→ Task description:
Search the listing below for the word "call" and copy each line where it appears.

→ Records provided:
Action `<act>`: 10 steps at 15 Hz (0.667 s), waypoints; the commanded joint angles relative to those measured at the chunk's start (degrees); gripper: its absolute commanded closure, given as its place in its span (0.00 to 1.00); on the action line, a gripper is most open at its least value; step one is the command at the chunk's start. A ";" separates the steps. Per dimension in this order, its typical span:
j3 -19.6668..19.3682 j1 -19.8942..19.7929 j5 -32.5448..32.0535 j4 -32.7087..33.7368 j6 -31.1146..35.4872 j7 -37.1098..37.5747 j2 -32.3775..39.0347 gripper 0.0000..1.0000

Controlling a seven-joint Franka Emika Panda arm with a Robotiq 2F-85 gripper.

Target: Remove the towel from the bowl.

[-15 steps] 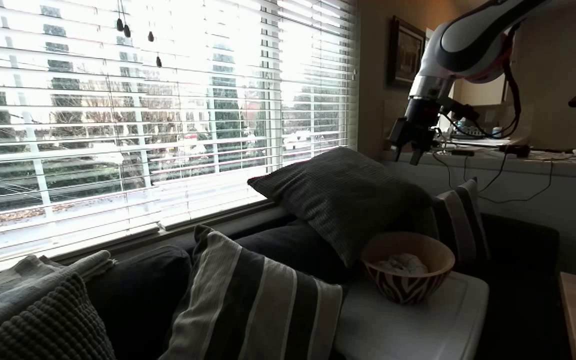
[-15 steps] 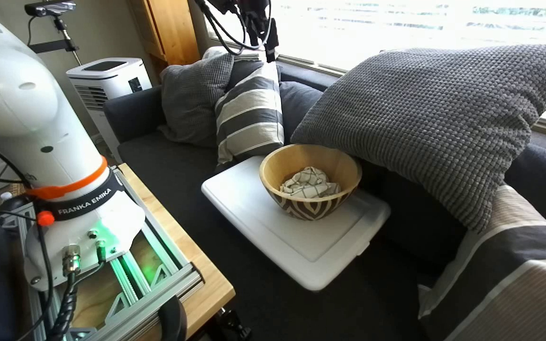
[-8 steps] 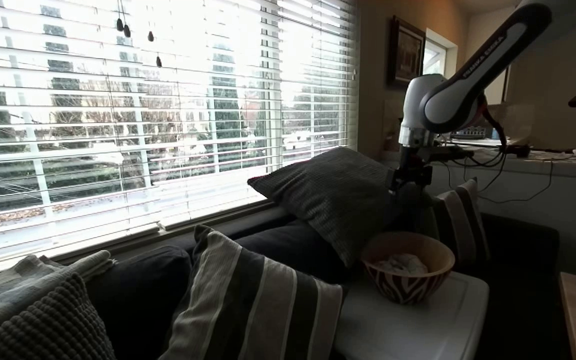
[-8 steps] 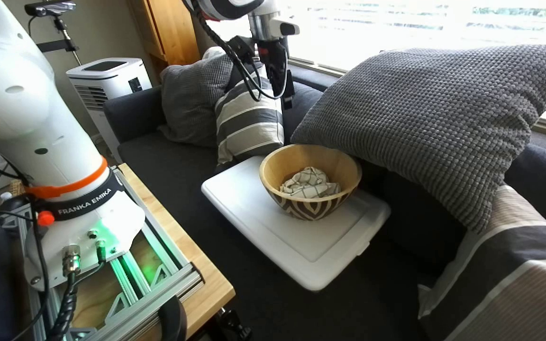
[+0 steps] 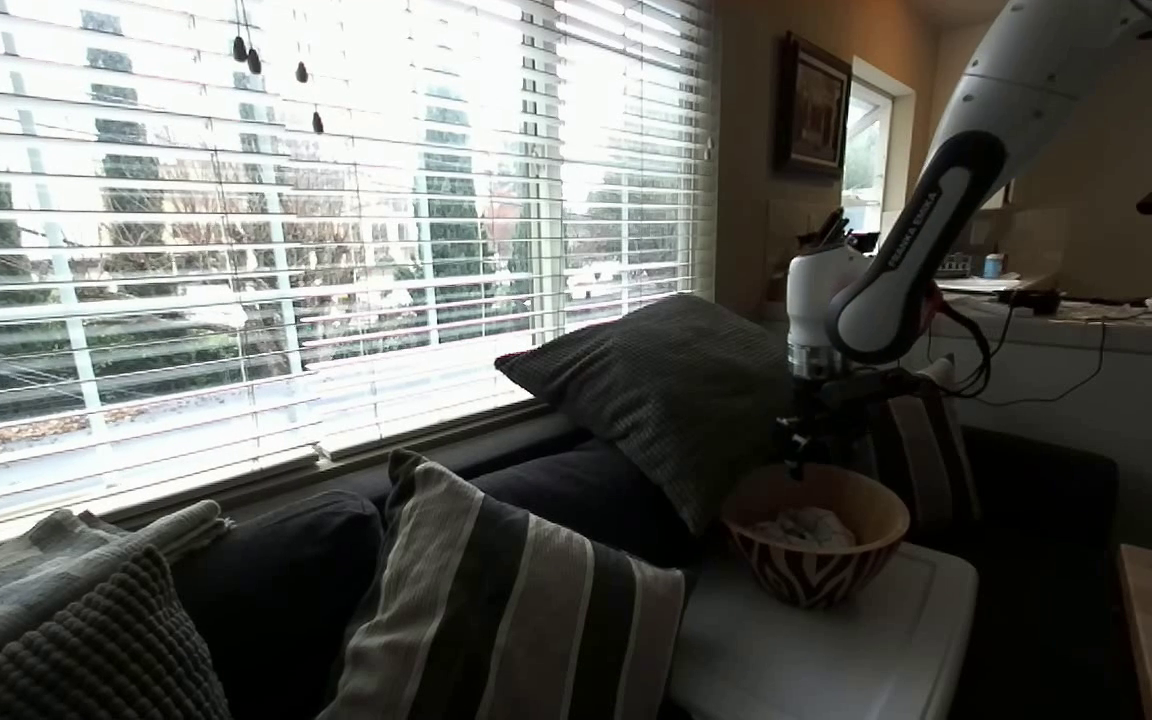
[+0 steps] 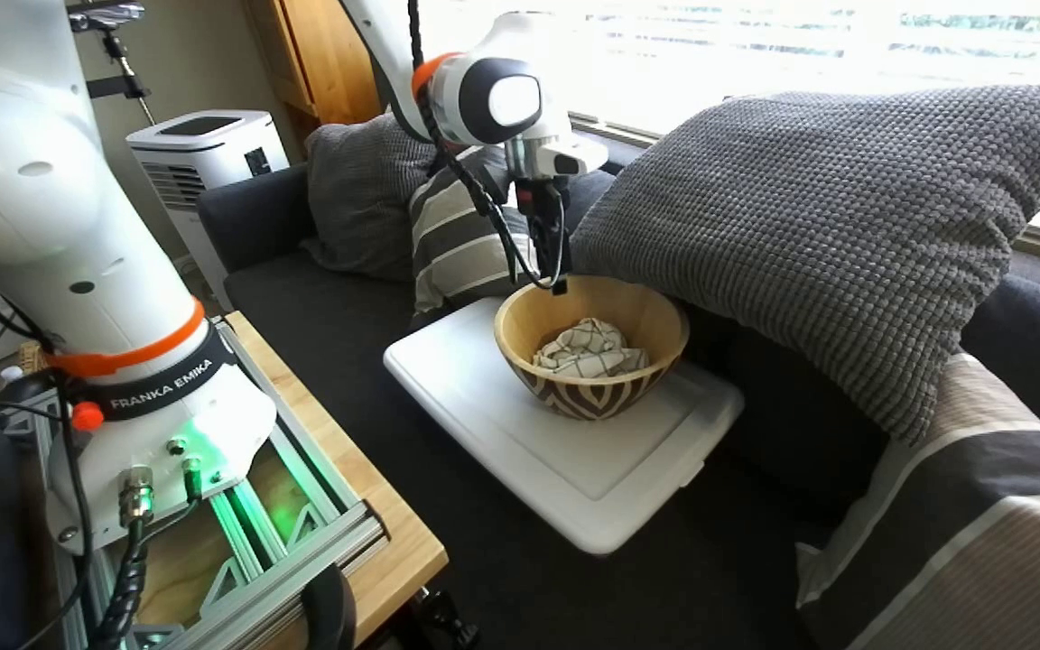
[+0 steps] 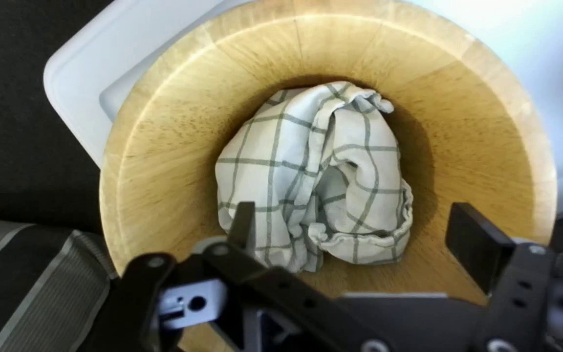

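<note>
A white towel with a dark grid (image 7: 301, 161) lies crumpled in the bottom of the wooden bowl (image 7: 487, 127). In both exterior views the towel (image 6: 585, 350) (image 5: 804, 527) sits low inside the bowl (image 6: 520, 338) (image 5: 816, 580), which has a dark striped outside. My gripper (image 7: 354, 222) is open and empty, its fingers wide apart. In the wrist view the towel appears beyond and partly behind the left finger. In an exterior view the gripper (image 6: 558, 282) hangs pointing down over the bowl's far rim, above the towel and apart from it.
The bowl stands on a white plastic lid (image 6: 592, 469) on a dark sofa. A large grey knitted pillow (image 6: 827, 199) leans close beside the bowl. Striped pillows (image 6: 475, 226) (image 5: 526, 600) stand nearby. A window with blinds (image 5: 316, 230) is behind the sofa.
My arm has come down from well above the sofa to the bowl, the gripper turning to point straight down. The towel and bowl have not moved.
</note>
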 commanded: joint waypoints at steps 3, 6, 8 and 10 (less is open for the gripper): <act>-4.52 4.26 3.30 6.02 4.23 -0.39 13.48 0.00; -5.98 5.78 5.66 8.66 6.07 -0.96 19.27 0.00; -6.32 6.06 7.72 10.36 7.48 -1.94 22.74 0.00; -5.80 5.64 10.48 12.18 9.43 -3.61 25.82 0.00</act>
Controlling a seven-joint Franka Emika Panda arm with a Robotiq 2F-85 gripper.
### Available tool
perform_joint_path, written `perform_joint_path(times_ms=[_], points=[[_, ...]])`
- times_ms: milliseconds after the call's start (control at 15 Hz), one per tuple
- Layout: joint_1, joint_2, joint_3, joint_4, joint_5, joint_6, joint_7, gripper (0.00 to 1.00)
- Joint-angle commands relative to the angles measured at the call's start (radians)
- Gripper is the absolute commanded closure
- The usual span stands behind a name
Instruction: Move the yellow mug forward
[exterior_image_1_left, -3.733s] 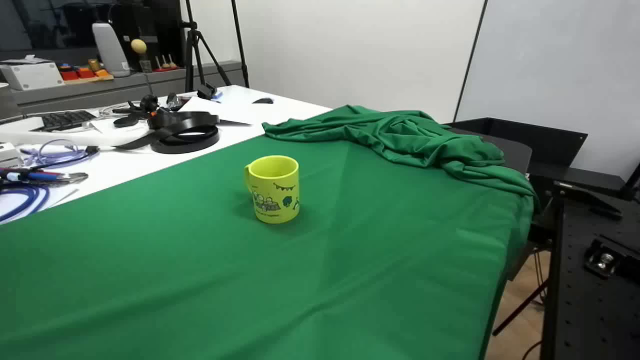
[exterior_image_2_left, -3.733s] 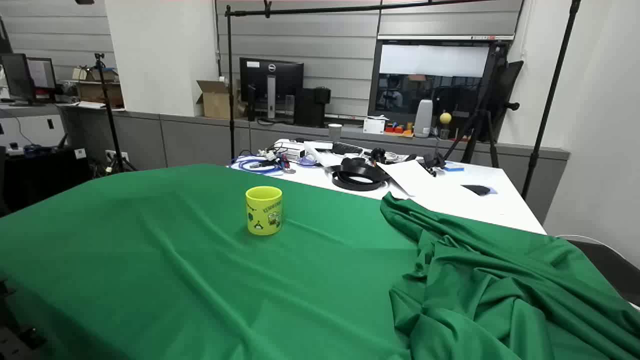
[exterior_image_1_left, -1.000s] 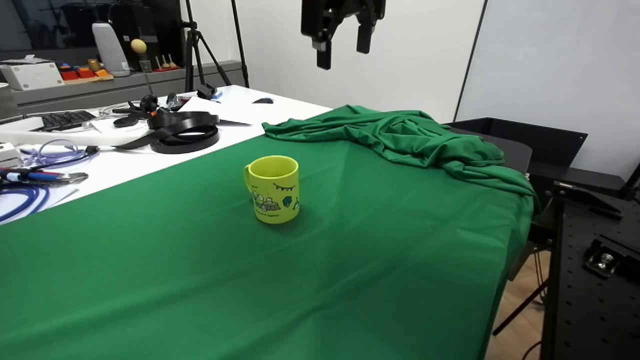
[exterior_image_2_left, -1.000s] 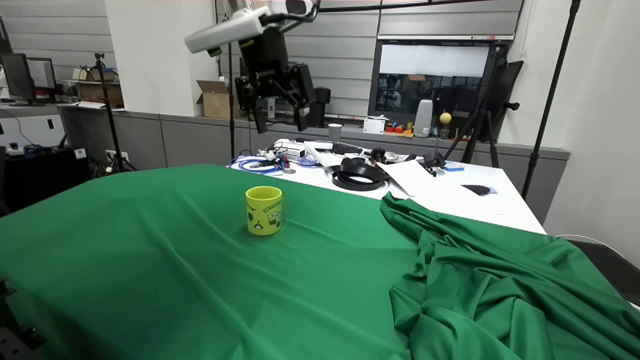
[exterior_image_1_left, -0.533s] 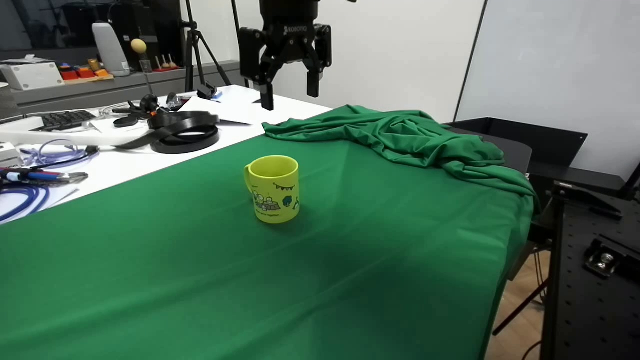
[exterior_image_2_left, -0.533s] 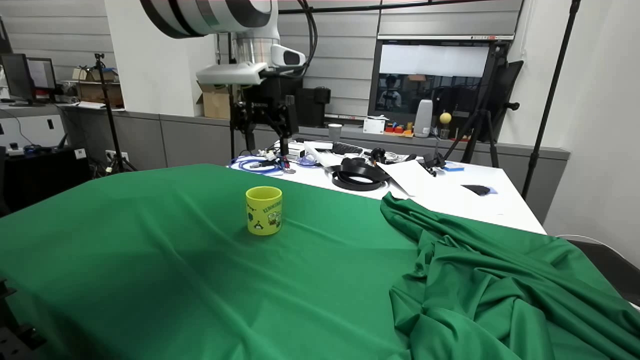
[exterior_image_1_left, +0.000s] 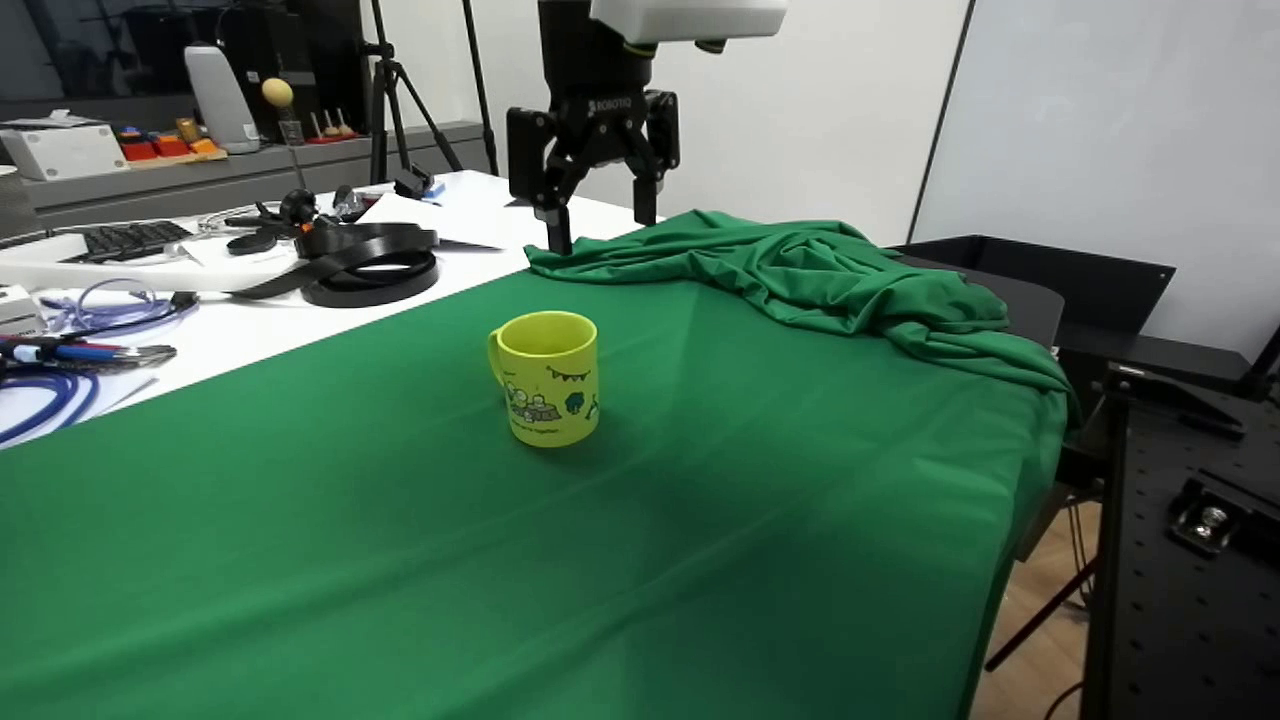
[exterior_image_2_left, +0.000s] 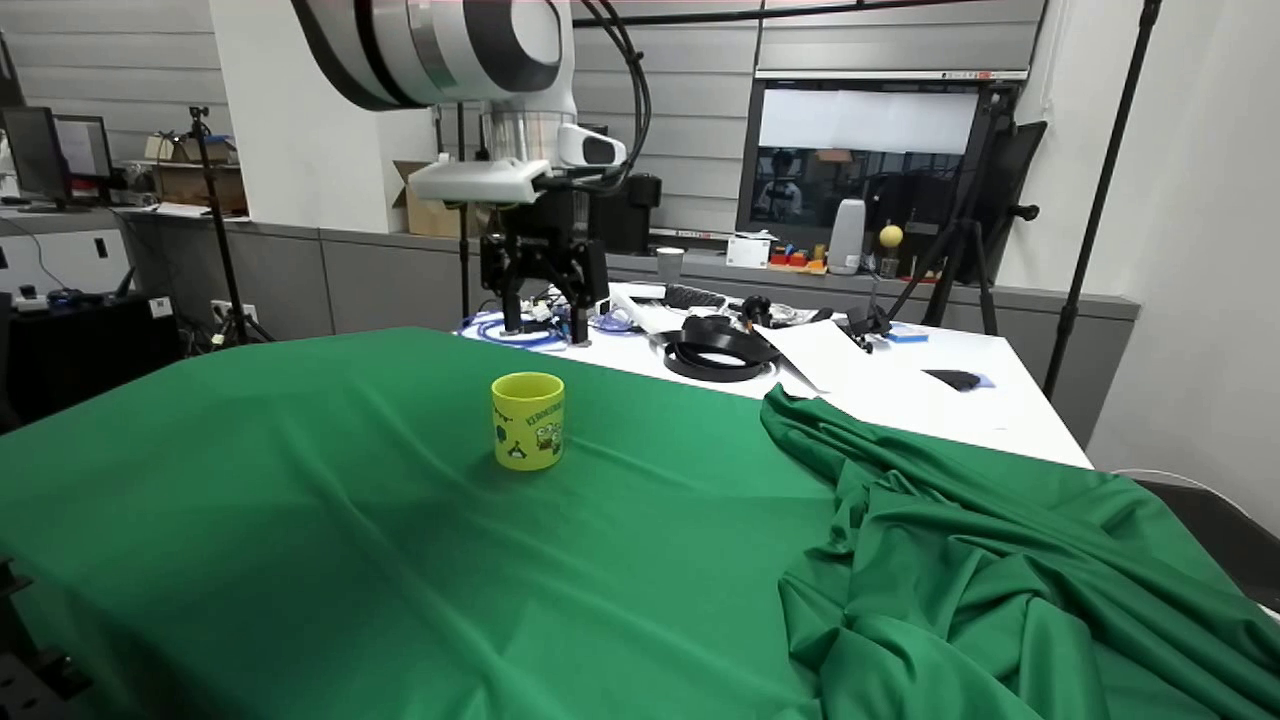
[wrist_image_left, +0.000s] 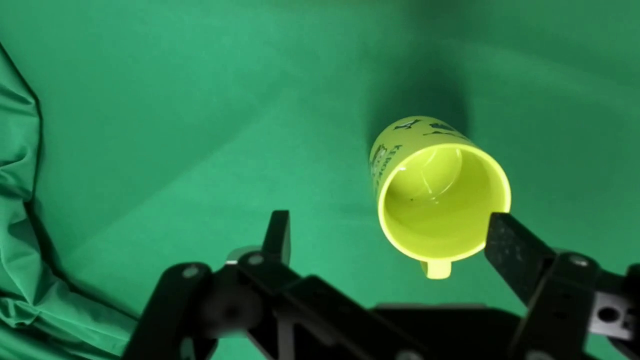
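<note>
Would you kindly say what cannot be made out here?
Handle: hidden by the yellow mug's body in an exterior view.
Rim: partly covered by the jaws in the wrist view.
Lower lettering: too small in an exterior view.
Arm: cut off by the top edge in both exterior views.

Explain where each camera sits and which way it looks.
Exterior view: standing apart, looking over green cloth at yellow mug toward white wall; the hand and a white fitting show.
Exterior view: standing apart, facing mug and window; hand, fitting and arm show.
Wrist view: on the arm, looking down past fingers into the mug.
Both exterior views share mug, cloth and hand.
</note>
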Motion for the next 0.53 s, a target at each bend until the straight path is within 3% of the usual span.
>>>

→ Answer area:
- times_ms: milliseconds after the call's start (control at 15 Hz), one per tuple
- Joint-angle commands relative to the angles measured at the call's start (radians)

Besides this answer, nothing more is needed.